L’Emprise

On trompe son ennui comme on peut en lisant Marc Dugain. Karachi, Areva, le Bugaled Breizh… Dans le fouillis de ce Médiapart du pauvre, le lecteur peut éventuellement s’amuser à repérer ce que l’auteur a recyclé ici ou là, assaisonnant sa revue de presse d’une intrigue à tiroirs encombrée de politiciens retors et de barbouzes fourbus.

C’est tout de la même la CIA qui a le dernier mot, ou presque… On n’est pas, hélas, dans un roman de Tom Clancy, mais bien dans un thriller politico-franchouillard aussi pénible que la surexposition médiatique de son auteur. Le puzzle imaginé par Marc Dugain n’a ni queue ni tête, ses personnages n’ont aucune réelle densité, et on cherchera en vain, dans L’Emprise, une trame crédible, haletante et stimulante sur le plan de la pensée politique.

Il y a pourtant bien une pensée politique dans ce crash littéraire au café du commerce.
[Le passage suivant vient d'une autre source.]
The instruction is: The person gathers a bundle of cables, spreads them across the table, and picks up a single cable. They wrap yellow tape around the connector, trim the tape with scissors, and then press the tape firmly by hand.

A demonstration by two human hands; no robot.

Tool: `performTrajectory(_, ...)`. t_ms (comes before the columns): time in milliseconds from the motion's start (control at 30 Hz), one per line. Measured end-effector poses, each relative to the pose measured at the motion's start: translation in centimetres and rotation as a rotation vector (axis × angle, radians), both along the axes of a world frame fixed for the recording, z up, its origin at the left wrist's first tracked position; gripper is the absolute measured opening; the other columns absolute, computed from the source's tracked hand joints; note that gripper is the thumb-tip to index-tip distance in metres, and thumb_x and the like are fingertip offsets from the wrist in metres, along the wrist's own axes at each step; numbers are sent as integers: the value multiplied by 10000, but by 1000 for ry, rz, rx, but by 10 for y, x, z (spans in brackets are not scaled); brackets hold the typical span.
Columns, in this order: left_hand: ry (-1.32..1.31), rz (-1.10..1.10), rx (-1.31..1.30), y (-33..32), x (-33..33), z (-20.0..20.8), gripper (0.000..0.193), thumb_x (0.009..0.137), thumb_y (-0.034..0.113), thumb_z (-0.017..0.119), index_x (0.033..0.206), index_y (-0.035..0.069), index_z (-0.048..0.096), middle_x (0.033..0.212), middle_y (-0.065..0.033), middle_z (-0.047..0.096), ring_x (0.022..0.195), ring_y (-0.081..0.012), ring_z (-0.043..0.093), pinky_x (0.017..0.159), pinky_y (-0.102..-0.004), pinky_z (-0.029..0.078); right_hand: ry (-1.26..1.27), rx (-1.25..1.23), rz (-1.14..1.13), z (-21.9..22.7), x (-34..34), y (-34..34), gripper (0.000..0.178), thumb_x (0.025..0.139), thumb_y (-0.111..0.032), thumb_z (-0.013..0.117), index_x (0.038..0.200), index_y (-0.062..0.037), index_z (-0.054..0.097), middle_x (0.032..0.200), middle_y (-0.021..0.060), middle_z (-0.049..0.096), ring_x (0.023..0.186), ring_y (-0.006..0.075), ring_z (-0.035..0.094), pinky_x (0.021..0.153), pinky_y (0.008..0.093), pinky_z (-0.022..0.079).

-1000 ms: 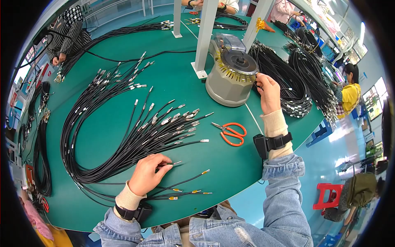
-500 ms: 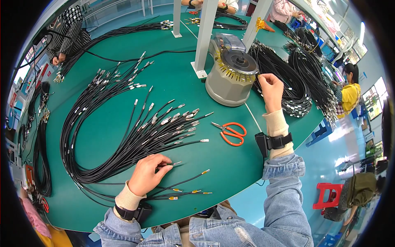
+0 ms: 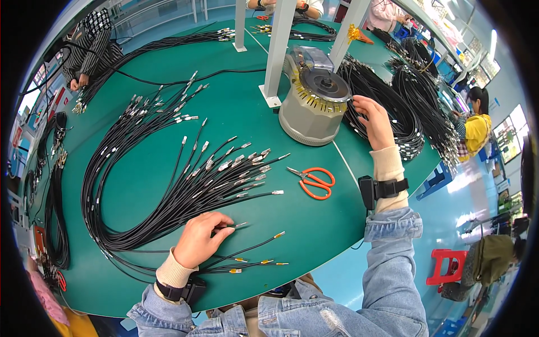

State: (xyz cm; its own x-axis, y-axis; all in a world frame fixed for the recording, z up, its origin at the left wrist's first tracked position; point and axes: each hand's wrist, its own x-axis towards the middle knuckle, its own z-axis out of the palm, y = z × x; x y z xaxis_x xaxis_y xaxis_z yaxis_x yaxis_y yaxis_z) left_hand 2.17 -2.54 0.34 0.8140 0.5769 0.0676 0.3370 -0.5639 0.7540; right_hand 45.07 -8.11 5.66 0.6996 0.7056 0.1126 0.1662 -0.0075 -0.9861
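A thin black cable [image 3: 240,225] with a pale metal tip is pinched in my left hand [image 3: 199,238], low over the front of the green table. Just right of that hand, several cable ends with yellow labels [image 3: 266,262] lie loose. My right hand [image 3: 375,121] reaches to the right edge of a grey round label dispenser [image 3: 311,115], its fingers apart and the fingertips close to the rim. Small yellow labels [image 3: 314,103] stick out around the dispenser's dark top disc. Whether a fingertip touches one is too small to tell.
A looped bundle of black cables [image 3: 112,224] with white-tagged ends spreads left of centre. Orange-handled scissors [image 3: 317,182] lie before the dispenser. More cable bundles [image 3: 387,106] lie at the right. White metal posts [image 3: 276,62] rise behind. Other people work around the table.
My right hand's fingers have spread from a pinch, and its wrist has shifted slightly right and down beside the dispenser. My left hand stays in place with the cable.
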Motion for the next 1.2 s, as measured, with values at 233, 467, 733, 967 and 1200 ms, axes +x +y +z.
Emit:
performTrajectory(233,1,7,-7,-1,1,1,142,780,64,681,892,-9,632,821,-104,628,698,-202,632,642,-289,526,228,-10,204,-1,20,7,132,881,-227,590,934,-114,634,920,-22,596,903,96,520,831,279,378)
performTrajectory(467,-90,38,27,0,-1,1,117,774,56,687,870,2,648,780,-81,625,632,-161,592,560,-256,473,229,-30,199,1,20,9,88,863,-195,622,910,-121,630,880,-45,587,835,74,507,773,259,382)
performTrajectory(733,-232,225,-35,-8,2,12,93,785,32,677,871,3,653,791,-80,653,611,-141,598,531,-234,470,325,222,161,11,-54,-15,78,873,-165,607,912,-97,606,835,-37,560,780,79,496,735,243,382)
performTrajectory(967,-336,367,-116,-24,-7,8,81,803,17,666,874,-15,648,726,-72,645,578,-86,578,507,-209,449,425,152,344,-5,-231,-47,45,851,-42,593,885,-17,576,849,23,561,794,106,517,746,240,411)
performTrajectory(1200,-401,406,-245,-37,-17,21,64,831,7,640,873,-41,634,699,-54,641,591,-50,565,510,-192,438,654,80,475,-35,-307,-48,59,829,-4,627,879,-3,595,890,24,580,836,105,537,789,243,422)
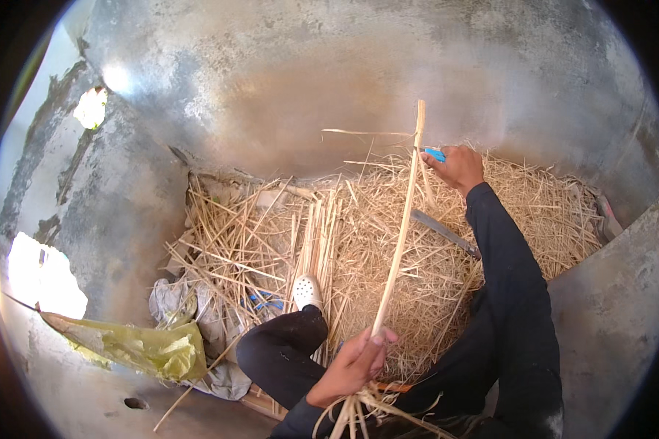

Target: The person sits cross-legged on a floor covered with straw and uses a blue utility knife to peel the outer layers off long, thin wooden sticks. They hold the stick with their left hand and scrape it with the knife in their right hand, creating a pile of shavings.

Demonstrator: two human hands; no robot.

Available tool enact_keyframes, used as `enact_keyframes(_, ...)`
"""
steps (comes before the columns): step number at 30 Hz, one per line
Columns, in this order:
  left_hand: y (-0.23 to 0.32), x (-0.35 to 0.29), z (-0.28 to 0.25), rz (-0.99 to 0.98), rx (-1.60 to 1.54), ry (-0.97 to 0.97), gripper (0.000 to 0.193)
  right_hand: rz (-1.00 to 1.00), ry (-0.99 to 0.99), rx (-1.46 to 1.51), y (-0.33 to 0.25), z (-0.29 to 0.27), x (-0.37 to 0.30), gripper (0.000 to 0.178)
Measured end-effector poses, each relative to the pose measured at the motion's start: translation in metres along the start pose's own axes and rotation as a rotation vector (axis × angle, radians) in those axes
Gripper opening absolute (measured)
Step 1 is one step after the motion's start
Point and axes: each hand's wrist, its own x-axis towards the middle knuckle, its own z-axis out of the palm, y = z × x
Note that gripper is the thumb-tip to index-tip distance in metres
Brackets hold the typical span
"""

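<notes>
A long, pale bamboo strip (400, 249) slants away from me above the shavings. My left hand (354, 368) is closed around its near end, by my lap. Farther out, my right hand (458, 168) grips a small blue-handled knife (435, 154) against the strip near its far end; the blade is too small to make out clearly. A thin peeled sliver (366, 132) juts leftward from the strip there. Below my left hand, several loose split ends (359, 413) fan out. A long dark blade (447, 233) lies on the shavings under my right forearm.
Curled shavings (534, 212) heap up against the grey wall (329, 80). Cut strips (318, 234) lie beside my foot in a light clog (307, 292). Left of my knee are crumpled grey sacks (205, 307) and a yellow-green sheet (146, 347). A low slab (622, 293) borders the right.
</notes>
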Motion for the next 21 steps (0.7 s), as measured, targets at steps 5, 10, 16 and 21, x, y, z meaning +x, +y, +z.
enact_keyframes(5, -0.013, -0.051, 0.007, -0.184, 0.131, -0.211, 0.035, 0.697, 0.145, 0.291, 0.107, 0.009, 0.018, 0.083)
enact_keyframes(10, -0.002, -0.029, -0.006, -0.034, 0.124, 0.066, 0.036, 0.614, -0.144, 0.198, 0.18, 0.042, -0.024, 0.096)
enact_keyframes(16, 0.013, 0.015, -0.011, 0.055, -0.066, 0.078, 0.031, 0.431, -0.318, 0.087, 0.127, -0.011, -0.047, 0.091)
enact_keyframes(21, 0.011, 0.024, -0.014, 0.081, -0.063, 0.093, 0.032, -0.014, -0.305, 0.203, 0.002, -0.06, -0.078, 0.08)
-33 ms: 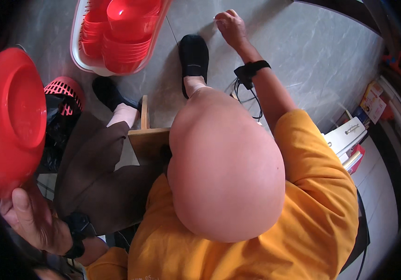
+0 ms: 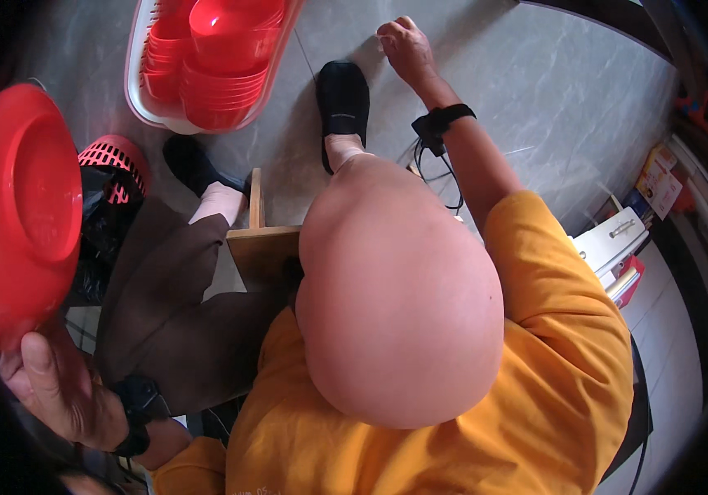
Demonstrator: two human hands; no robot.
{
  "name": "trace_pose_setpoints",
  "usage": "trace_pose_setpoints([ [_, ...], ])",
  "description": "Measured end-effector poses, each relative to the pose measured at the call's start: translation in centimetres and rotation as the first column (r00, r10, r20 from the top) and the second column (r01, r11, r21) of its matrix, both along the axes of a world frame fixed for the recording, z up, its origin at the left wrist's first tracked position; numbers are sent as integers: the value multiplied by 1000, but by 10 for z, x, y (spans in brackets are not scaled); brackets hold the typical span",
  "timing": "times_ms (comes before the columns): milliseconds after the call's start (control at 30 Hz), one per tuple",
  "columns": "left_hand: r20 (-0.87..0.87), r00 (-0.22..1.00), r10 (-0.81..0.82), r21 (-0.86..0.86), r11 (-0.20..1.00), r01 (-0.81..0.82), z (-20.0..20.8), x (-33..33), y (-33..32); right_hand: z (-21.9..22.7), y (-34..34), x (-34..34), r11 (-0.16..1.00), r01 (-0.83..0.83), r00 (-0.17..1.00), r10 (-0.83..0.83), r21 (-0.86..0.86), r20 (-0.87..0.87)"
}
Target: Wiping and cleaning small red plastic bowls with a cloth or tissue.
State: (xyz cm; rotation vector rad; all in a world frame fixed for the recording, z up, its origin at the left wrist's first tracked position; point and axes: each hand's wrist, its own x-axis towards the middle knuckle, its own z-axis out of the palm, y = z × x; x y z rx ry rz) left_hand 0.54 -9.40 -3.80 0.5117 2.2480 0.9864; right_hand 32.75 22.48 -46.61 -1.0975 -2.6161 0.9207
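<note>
At the far left, my left hand (image 2: 61, 388) is closed on the lower edge of a shiny red bowl (image 2: 28, 206), with the thumb lying along its rim. The bowl is tipped on its side, and its round raised base faces the camera. My right hand (image 2: 407, 51) is stretched out over the floor at the upper middle, past a black shoe. Its fingers are curled together. Something small and whitish shows at the fingertips, too small to name. Stacks of red bowls (image 2: 222, 87) stand in a white basket (image 2: 133, 74) at the upper left.
A pink slotted bin (image 2: 115, 157) with a black bag stands beside the held bowl. The end of a wooden stool (image 2: 263, 239) shows by my legs. Black cables (image 2: 444, 177) lie under my right forearm. White drawers (image 2: 609, 239) and shelves stand at the right.
</note>
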Motion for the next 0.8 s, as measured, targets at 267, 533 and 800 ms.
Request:
trace_pose_setpoints([
  [267,34,990,-137,-45,989,138,4,4,19,-11,-12,-6,961,-200,967,163,193,195],
  [533,-3,999,-54,143,988,54,-7,14,28,7,-2,3,902,-416,886,374,115,274],
  [800,59,997,-47,406,914,19,7,0,-1,124,82,66,487,218,913,205,-846,353],
])
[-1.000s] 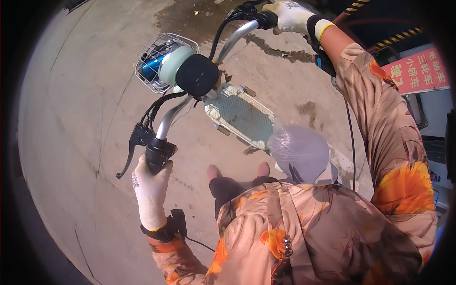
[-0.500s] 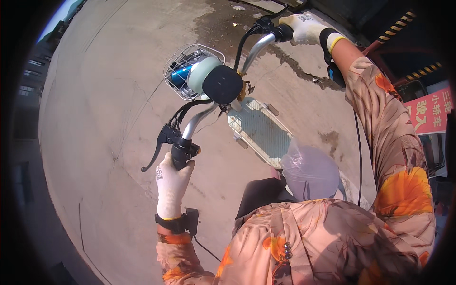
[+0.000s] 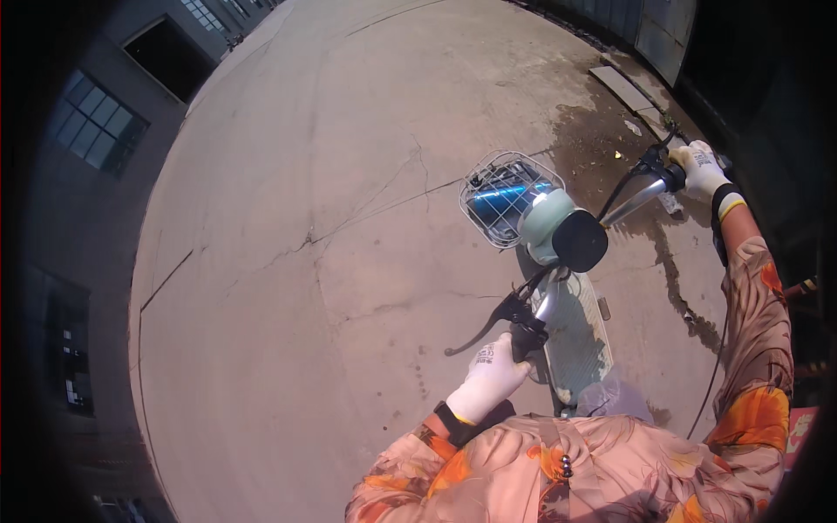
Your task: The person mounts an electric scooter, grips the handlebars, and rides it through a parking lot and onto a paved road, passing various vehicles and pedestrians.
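Note:
Both my hands wear white gloves and hold the handlebar of a pale green electric scooter. My left hand (image 3: pixel 490 381) is wrapped round the black left grip (image 3: pixel 528 338), behind the brake lever (image 3: pixel 475 341). My right hand (image 3: pixel 700 170) is closed on the right grip, at the far end of the silver handlebar (image 3: pixel 634 202). Between them sits a black display housing (image 3: pixel 581 241). A wire basket (image 3: pixel 497 228) at the front holds a shiny blue thing I cannot make out. Below lies the ribbed footboard (image 3: pixel 577 336), with a plastic-covered seat (image 3: pixel 613 398) near my body.
Cracked concrete ground (image 3: pixel 288 349) stretches ahead and to the left. A grey building (image 3: pixel 131 183) with windows lines the left side. At the right are a damp patch (image 3: pixel 586 131), a flat slab (image 3: pixel 621 89) and metal doors (image 3: pixel 667 35).
The scooter's front and handlebar have shifted to the right and lower in view, with both hands still on the grips. More ground and the left building show; the red sign is mostly out of view.

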The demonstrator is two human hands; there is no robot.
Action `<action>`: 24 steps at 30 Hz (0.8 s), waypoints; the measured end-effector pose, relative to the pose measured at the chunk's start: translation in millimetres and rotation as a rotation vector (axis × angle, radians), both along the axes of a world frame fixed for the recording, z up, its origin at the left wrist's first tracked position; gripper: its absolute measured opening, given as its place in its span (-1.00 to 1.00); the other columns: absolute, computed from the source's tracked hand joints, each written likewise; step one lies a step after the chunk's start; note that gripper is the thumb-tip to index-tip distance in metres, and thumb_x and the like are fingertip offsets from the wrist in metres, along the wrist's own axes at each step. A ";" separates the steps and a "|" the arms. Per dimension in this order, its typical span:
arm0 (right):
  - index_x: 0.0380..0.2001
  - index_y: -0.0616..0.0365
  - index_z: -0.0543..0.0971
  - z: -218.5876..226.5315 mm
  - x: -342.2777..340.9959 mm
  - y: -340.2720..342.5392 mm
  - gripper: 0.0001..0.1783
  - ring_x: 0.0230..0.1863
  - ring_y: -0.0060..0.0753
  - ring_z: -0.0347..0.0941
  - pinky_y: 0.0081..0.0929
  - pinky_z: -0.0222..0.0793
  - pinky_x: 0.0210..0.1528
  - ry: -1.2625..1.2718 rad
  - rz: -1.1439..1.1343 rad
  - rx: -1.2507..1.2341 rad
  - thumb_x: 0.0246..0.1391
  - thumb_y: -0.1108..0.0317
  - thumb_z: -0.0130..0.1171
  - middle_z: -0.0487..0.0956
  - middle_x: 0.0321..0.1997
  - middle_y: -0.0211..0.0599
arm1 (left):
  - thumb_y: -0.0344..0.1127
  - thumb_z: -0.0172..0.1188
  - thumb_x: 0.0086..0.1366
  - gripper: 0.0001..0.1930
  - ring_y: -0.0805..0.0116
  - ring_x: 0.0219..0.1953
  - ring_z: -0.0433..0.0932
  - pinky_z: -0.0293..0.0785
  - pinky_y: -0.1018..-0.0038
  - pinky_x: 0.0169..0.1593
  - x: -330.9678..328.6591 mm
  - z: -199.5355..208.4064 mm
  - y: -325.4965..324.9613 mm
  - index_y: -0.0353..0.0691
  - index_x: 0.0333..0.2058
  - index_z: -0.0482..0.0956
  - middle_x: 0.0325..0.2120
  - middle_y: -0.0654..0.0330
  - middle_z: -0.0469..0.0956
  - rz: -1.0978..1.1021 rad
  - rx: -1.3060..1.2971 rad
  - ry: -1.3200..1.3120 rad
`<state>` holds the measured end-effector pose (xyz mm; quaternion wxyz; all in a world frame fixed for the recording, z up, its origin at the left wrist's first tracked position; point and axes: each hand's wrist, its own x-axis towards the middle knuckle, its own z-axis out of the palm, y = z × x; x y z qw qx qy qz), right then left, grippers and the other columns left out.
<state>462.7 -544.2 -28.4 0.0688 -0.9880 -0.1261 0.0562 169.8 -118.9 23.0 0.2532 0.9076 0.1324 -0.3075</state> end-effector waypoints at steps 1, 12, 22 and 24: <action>-0.28 0.00 0.66 -3.6 -20.7 -19.5 -0.67 0.13 0.11 0.47 -0.11 0.29 0.29 0.047 -0.063 -0.024 -0.23 0.41 0.45 0.67 -0.14 -0.12 | -0.10 0.40 0.20 -0.50 -0.26 -0.06 0.69 0.60 0.04 0.02 -4.9 -13.3 -10.7 -0.41 -0.05 0.56 -0.22 -0.28 0.70 -0.092 -0.046 -0.007; -0.27 -0.03 0.60 -51.1 -78.2 -174.6 -0.53 0.09 0.02 0.44 -0.13 0.26 0.31 -0.153 -0.104 -0.098 -0.34 0.29 0.58 0.57 -0.15 -0.26 | -0.29 0.34 0.22 -0.59 0.19 -0.39 0.71 0.59 0.27 -0.30 -4.0 -25.4 -98.3 -0.37 -0.01 0.52 -0.45 0.02 0.64 -0.136 -0.467 0.194; -0.33 -0.01 0.61 -22.8 -23.0 -151.6 -0.57 0.20 0.04 0.44 -0.12 0.25 0.37 -0.168 -0.077 -0.078 -0.38 0.36 0.56 0.59 -0.11 -0.25 | -0.33 0.46 0.19 -0.80 0.61 -0.46 0.40 0.36 0.50 -0.40 -10.8 -83.1 -105.7 -0.20 -0.36 0.58 -0.50 0.42 0.48 0.054 -0.914 0.455; -0.32 0.00 0.61 -22.1 -16.5 -153.6 -0.53 0.21 0.06 0.43 -0.13 0.26 0.34 -0.180 -0.092 -0.086 -0.42 0.38 0.58 0.58 -0.07 -0.23 | -0.34 0.46 0.19 -0.81 0.61 -0.44 0.40 0.37 0.49 -0.39 -12.9 -92.9 -108.5 -0.20 -0.38 0.59 -0.49 0.41 0.49 0.070 -0.919 0.395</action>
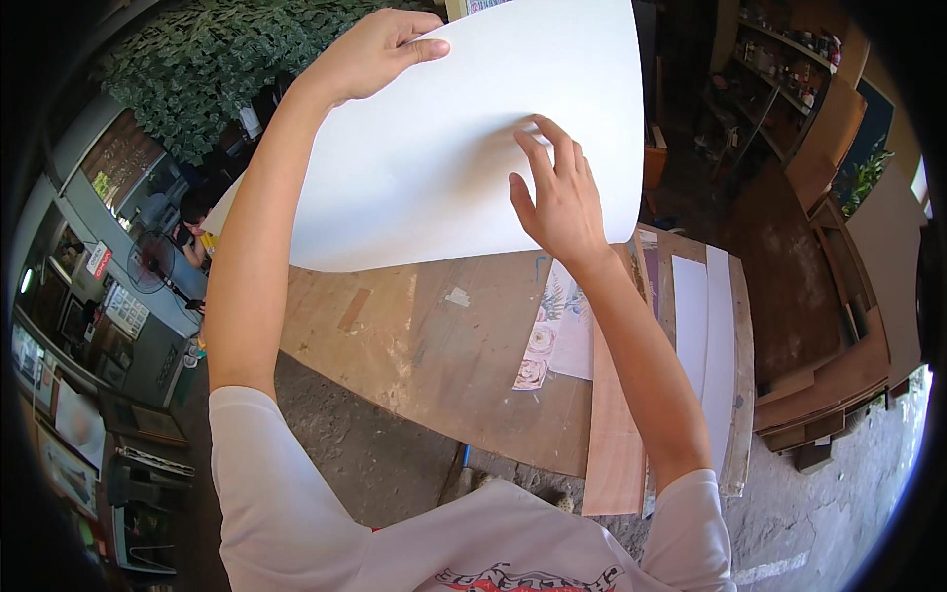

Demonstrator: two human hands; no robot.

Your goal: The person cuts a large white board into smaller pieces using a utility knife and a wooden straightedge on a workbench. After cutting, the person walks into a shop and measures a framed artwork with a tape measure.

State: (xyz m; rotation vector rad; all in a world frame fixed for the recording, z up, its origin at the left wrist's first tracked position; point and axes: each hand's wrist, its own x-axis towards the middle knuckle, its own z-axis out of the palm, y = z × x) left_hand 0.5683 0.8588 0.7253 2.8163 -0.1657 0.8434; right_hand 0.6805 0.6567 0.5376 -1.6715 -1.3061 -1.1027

Elle « phosphore » dans l’esprit de Philippe Launay, ce favori à une élection présidentielle qui couche avec -devinez qui ?- son attachée de presse, et dont l’assise idéologique laisse pour le moins circonspect: pro-européen mais n’hésitant pas à cibler Bruxelles, écolo à fond mais aussi à fond pour le nucléaire, centriste bon teint mais prêt, s’il le faut, à marcher sur les plates-bandes de l’extrême-droite…

C’est là où l’on se souvient, tout à coup, que Dugain a soutenu Bayrou dans une vie antérieure… « Il était conscient qu’une fois au sommet de l’Etat, il ne pourrait rien changer en profondeur », écrit-il au sujet de son personnage qui méprise autant « le grand capitalisme » que « les illusions collectivistes qui pariaient sur un être humain illusoire pour finalement ne servir qu’une minorité de psychopathes »… Plus loin dans le récit, le centrisme falot prend des teintes carrément poujadistes, notamment lorsque l’auteur évoque le « catalogue de nouvelles lois votées par le Parlement, destinées à infantiliser encore un peu plus le peuple tout en donnant aux politiques le sentiment d’exister par cette incessante immixtion dans la vie des gens »...

Là, ce n’est même plus le Médiapart du pauvre… La bande à Edwy Plenel est au moins réputée pour la sève de son engagement et sa quête de l’accomplissement citoyen. Marc Dugain, lui, n’est que le dactylographe ampoulé de la vieille antienne du « tous pourris ». On a peine à imaginer qu’il fut, naguère, l’auteur de La Malédiction d’Edgar.